Media release

Statement from Amee Meredith, wife of the late, Sergeant Brett Meredith.

Police

Firstly, the family and I would like to thank everyone for the support they have provided over the past few days. It has been truly overwhelming and we can't be anymore grateful.

Whenever I think of something I need to do, it's already been done which just shows us how much people are really there for us.

An example of this is that I wanted my perfume, the perfume Brett loved so much, so Brett could smell me and 20 minutes later, two bottles arrived.

Friends have also bought the family clothes and essential items that we didn't have the time to pack.

The turn out to the function was unbelievable.

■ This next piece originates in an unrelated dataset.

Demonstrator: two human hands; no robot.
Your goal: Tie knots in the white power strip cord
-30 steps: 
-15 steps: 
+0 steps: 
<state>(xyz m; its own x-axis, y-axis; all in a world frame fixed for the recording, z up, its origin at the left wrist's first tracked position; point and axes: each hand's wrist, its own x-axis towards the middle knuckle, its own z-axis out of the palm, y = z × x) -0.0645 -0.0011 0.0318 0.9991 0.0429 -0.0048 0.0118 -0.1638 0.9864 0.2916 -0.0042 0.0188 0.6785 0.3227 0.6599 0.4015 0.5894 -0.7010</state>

We really are a family - the NT Police. Brett would have been truly touched.

Brett and I met in 2002 when he was my instructor at the New South Wales Police College. Brett had known and worked under my dad who was a Chief Inspector in the NSW Police so we automatically had a connection.

Our three beautiful children are Samuel, aged 5, Jordy aged 4 and Abbey aged 2.

We both graduated into the Northern Territory Police in 2008 and Brett fell in love with the place. He was determined to fish but never caught his barra despite all efforts.

He wanted to be a leader, to supervise the troops. He was always in the thick of it, backing up his troops and loving his job.

He was very popular. I have heard that Katherine Police are renaming Bretts favourite police vehicle, Katherine 697, after him.

Brett loved his sport but especially his rugby league. Hopefully his beloved Dragons will be able to come away with a win this year.

Brett was always active. He would just put the kids in the car, drive to Edith Falls for hot chips on the grass. The kids adored him. They are used to us doing alternate shifts so I guess they think Dads at work.

I really struggled with Brett's life support at the Hospital. What if he was asking me to hold out another day? The doctors were great, kept us well informed even showing us scans of Brett's brain to explain what was happening.

When the doctors told me Brett had a 1% chance of survival and that the best case scenario for him was that he would not be aware of his surroundings, I knew Brett would hate that; hate for the kids to see that.

We had discussed at times when watching movies as you do, that we would not want to live like that if given the choice.

I went in to hug and talk to Brett and told him I couldn't make that decision on my own. Suddenly the alarms went off and his brain pressure went up to 45 when it needed to be under 20, and his blood pressure went through the roof. I believe he was trying to take the burden off me, take that decision from me.

I had to make a decision on the time to switch off the system. I didn't want him there simply on display for us. We, as a family, set the time as 5pm, Saturday 2 January.

All of his family were with him at 5pm. My head was on his chest when they switched it off. Brett passed away at 5:08pm. I don't remember how long I stayed there until my dad and brother came to get me.

We took coloured hand prints for the children so they would have something of him to always remember him by.

After the machines were removed, I climbed into his bed, put his arm around me and the blanket over us and fell asleep. It was the first time that I slept and it was a really beautiful moment. The nurse woke me up and told me it was time.

Brett will be given a Police funeral on Friday the 8th January in Darwin.

Finally, I just want to say again how thankful we are as a family for the overwhelming support from everyone and the lovely tributes in the media. We have been reading them all and cannot say enough how much it means to us and how much it would mean to Brett.

Brett was my husband, the father of my children and my best friend. The love that we shared can never be replaced and I will forever miss him. I just wanted to say, "I love you BJ... I always have, I always will."